WORK ITEM
Output the listing below verbatim.

SOURCE MATERIAL
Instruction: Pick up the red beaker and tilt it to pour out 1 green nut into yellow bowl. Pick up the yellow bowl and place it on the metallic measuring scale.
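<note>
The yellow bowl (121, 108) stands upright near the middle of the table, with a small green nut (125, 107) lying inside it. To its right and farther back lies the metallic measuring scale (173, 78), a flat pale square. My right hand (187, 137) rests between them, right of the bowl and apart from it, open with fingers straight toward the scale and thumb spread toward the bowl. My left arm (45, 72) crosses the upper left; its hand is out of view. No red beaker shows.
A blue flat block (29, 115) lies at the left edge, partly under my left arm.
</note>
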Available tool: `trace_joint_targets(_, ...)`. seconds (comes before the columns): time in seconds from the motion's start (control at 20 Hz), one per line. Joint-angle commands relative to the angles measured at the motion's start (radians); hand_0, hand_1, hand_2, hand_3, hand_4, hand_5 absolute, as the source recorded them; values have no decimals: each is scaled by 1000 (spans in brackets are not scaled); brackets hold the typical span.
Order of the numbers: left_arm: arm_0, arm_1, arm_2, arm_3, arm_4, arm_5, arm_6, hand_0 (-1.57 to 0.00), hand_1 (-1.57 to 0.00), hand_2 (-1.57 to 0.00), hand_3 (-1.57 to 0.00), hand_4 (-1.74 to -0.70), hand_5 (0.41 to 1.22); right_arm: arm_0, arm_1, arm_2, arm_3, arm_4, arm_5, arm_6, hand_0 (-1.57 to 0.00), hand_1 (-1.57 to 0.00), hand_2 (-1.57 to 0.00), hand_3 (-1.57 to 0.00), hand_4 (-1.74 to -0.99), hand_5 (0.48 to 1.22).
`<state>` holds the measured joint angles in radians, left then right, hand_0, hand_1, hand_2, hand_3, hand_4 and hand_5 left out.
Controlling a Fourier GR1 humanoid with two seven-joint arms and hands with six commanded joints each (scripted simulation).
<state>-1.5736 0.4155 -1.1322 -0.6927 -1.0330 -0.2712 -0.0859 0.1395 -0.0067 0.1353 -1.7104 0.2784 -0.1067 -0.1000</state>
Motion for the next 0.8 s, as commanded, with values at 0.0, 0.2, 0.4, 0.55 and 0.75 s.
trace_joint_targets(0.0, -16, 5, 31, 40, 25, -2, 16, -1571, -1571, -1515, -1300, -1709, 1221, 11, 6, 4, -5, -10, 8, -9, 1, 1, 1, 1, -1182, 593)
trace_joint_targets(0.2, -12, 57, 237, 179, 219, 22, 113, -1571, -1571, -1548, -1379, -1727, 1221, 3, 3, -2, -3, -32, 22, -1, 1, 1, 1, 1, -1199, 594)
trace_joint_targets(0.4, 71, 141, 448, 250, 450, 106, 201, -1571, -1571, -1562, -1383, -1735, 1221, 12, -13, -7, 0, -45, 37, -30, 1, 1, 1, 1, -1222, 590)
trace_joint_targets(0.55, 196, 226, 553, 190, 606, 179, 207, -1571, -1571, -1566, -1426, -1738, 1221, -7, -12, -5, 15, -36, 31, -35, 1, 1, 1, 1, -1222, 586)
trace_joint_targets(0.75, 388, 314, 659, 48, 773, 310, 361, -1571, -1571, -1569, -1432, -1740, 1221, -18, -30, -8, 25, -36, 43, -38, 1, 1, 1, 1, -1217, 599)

REPLY
Instruction: Pick up the red beaker and tilt it to pour out 1 green nut into yellow bowl. Pick up the yellow bowl and place it on the metallic measuring scale.
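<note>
The yellow bowl (121, 108) stands upright near the middle of the table, with a small green nut (125, 107) lying inside it. To its right and farther back lies the metallic measuring scale (173, 78), a flat pale square. My right hand (187, 137) rests between them, right of the bowl and apart from it, open with fingers straight toward the scale and thumb spread toward the bowl. My left arm (45, 72) crosses the upper left; its hand is out of view. No red beaker shows.
A blue flat block (29, 115) lies at the left edge, partly under my left arm.
</note>
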Available tool: `trace_joint_targets(_, ...)`. seconds (comes before the columns): time in seconds from the motion's start (control at 20 Hz), one per line. Joint-angle commands relative to the angles measured at the motion's start (radians); hand_0, hand_1, hand_2, hand_3, hand_4, hand_5 absolute, as the source recorded them; values have no decimals: each is scaled by 1000 (spans in brackets are not scaled); brackets hold the typical span.
Order of the numbers: left_arm: arm_0, arm_1, arm_2, arm_3, arm_4, arm_5, arm_6, hand_0 (-1.57 to 0.00), hand_1 (-1.57 to 0.00), hand_2 (-1.57 to 0.00), hand_3 (-1.57 to 0.00), hand_4 (-1.74 to -0.70), hand_5 (0.41 to 1.22); right_arm: arm_0, arm_1, arm_2, arm_3, arm_4, arm_5, arm_6, hand_0 (-1.57 to 0.00), hand_1 (-1.57 to 0.00), hand_2 (-1.57 to 0.00), hand_3 (-1.57 to 0.00), hand_4 (-1.74 to -0.99), hand_5 (0.48 to 1.22).
`<state>` holds the measured joint angles in radians, left then right, hand_0, hand_1, hand_2, hand_3, hand_4 and hand_5 left out.
Controlling a Fourier GR1 humanoid with two seven-joint arms and hands with six commanded joints each (scripted simulation).
<state>-1.5736 0.4155 -1.1322 -0.6927 -1.0330 -0.2712 -0.0859 0.1395 -0.0067 0.1353 -1.7104 0.2784 -0.1067 -0.1000</state>
Motion for the next 0.8 s, as commanded, with values at 0.0, 0.2, 0.4, 0.55 and 0.75 s.
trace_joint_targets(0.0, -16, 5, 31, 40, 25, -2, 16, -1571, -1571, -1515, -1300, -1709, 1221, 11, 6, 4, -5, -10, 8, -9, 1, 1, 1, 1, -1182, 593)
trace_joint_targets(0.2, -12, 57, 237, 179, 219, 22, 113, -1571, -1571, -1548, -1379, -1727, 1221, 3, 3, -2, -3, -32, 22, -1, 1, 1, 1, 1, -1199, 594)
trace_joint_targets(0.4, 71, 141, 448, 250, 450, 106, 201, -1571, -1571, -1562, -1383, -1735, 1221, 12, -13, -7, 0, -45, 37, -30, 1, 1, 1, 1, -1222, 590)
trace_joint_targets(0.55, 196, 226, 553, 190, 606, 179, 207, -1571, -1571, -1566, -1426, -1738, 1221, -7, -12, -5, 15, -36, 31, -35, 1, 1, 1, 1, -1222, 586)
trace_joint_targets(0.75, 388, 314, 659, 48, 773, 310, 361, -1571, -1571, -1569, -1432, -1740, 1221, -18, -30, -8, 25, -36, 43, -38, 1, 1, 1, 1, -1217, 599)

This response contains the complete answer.